Craig Martin

Personal information
- Full name: Craig Martin
- Date of birth: 15 July 1957 (age 69)
- Place of birth: Niagara Falls, Ontario, Canada

College career
- Years: Team / Apps / (Gls)
- McMaster Marauders

Senior career*
- Years: Team / Apps / (Gls)
- 1983: Hamilton Steelers
- 1990: Kitchener Spirit / 2 / (0)

International career
- 1983-1984: Canada Olympic / 8 / (1)
- 1983-1984: Canada / 6 / (0)

Managerial career
- 2010: US Virgin Islands
- 2017–2018: US Virgin Islands

= Craig Martin (Canadian soccer) =

Canadian soccer player

Craig Martin (born July 15, 1957) is a former Canadian national soccer team player.
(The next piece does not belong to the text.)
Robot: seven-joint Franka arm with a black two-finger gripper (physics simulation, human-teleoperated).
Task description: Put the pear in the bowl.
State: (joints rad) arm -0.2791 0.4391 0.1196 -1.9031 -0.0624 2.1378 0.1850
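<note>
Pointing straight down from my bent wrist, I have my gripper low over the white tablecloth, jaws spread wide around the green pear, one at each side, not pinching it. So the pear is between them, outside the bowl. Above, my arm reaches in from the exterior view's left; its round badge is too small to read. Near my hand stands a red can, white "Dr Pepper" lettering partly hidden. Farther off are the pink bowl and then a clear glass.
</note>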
Born in Niagara Falls, Ontario, Martin made 6 'A' international appearances for Canada, 4 in 1983 and 2 more in 1984. A defender, he was also a member of the team that competed at the 1984 Summer Olympics in Los Angeles, California.

Martin played collegiately for McMaster University. He then played for the Canadian Professional Soccer League's Hamilton Steelers.

In 1995, Martin was inducted into the Niagara Falls Sports Hall of Fame.

Martin was the coach of the United States Virgin Islands national soccer team.